Placer County is pleased with the abundant snowfall this season and encourages Lake Tahoe visitors and residents to enjoy the wide array of winter recreational activities available at the lake. The County is also reminding residents and visitors about winter safety. While this season's snowfall has brought excellent conditions for outdoor activities, it also serves as a reminder to take precautions.
- Snow Plows: Conventional snow plows push large amounts of snow onto road shoulders with great force. Anyone standing on or behind a snow berm, especially during limited visibility conditions, may not be visible to the plow operator and risks injury from the plow or the moving snow. Stay away from snow removal operations.

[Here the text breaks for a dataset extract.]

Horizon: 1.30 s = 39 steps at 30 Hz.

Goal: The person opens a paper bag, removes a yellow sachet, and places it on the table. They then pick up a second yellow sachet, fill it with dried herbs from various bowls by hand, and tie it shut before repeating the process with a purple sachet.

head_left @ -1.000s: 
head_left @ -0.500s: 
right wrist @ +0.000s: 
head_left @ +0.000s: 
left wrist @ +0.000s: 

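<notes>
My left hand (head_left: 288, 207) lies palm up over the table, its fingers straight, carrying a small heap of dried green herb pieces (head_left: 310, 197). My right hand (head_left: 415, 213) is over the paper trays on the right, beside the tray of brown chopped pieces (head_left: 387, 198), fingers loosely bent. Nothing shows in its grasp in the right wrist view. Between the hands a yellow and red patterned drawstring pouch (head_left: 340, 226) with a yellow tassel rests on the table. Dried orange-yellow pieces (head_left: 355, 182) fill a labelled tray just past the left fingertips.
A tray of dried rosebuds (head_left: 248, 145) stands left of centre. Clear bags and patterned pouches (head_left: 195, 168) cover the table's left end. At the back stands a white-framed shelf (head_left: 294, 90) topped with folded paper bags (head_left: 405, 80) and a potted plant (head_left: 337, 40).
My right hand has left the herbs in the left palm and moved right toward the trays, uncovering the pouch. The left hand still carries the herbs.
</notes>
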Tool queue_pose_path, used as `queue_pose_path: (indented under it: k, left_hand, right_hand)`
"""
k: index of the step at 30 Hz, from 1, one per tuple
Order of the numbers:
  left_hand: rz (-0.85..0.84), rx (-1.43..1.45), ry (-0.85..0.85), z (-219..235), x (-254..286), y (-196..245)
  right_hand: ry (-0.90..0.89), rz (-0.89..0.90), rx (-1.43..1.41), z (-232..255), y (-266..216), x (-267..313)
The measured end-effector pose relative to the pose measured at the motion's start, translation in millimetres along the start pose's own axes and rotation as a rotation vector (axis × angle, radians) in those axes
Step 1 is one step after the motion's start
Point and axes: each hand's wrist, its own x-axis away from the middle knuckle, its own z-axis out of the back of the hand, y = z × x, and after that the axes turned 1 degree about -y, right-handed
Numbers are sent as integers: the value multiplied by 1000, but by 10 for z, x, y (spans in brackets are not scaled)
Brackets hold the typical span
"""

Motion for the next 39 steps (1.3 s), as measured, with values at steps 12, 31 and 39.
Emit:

- Snow Berm Tunnels: Plow operators on the North Shore of Lake Tahoe have uncovered tunnels dug in snow. In addition to the suffocation danger posed by collapsing tunnels, people under several feet of snow in a berm tunnel can be injured by snow plows or other vehicles.
- Rotary Snow Removal Equipment: When rotary plows (also called snow blowers) are in operation, they hurl snow, ice, rocks and other debris at a high speed. While the "snow shower" from a rotary plow may look inviting, it is inherently dangerous and should be avoided. Also, by leaving a light on outside your residence, the plow driver is better able to place the blown snow.
- Large Snow Loads: Excessive amounts of snow piled on roofs can compromise the structural integrity of the building. The snow should be removed regularly. If there is difficulty in opening windows and doors in a building with a large amount of snow on the roof, it could mean the snow load it too high for the building.
- Carbon Monoxide: Carbon Monoxide is a clear, odorless deadly gas. A recent case of carbon monoxide poisoning on the North Shore is a reminder that residents and visitors should make sure vents, chimneys and flues are not blocked or clogged and that there are working carbon monoxide and smoke detectors in the building.
- Unsafe Home Heating Methods: Placer County also reminds residents and visitors that the use of portable kerosene or gas heaters or charcoal briquettes for heating within an enclosed area is dangerous and should be avoided. If these methods are used, make certain that there is adequate ventilation. These methods create carbon monoxide.
- Electric Heaters: While electric space heaters can be used for heating small areas, they pose a fire danger when covered, knocked over or come in contact with flammable materials. Keep the area around them clear.
- Gas Lines: Regulators, meters and gas supply lines should be kept free of snow and ice. Use a broom to remove snow and ice. Shovels or other tools can cause damage.
- Ashes: Be careful with ashes. Don't put them in containers that can melt or burn. Unless they are completely cold, don't store ashes on decks, in dumpsters or in trash cans; they can start fires.
Placer County reminds residents and visitors alike that living or traveling in snow country isn't like living and traveling in California's valleys or along the coast. The snowfall and the cold weather that bring good skiing and other winter activities require a greater level of safety preparedness from visitors. Travel during winter storms can be unpredictable and should be done with caution.
- Check weather reports before traveling, and ensure that your vehicle is in good operating condition.
- Pack cold weather clothing and blankets and have a flashlight and food and water in your vehicle.
- Drive slowly and cautiously and make sure you have tire chains and that they fit the tires on the vehicle you're driving.
Have an emergency plan; tell someone where you are going and give them your itinerary.
Do not travel alone, if at all possible.
Keep your vehicle full of fuel and windshield washer fluid that does not freeze.
The abundance of winter recreation activities available in Placer County can be enjoyed with some awareness and a few easy precautions. Remember to allow additional time for travel during winter storms and realize that some roadways do close during severe weather. However, they are reopened as soon as road officials determine that travel is safe.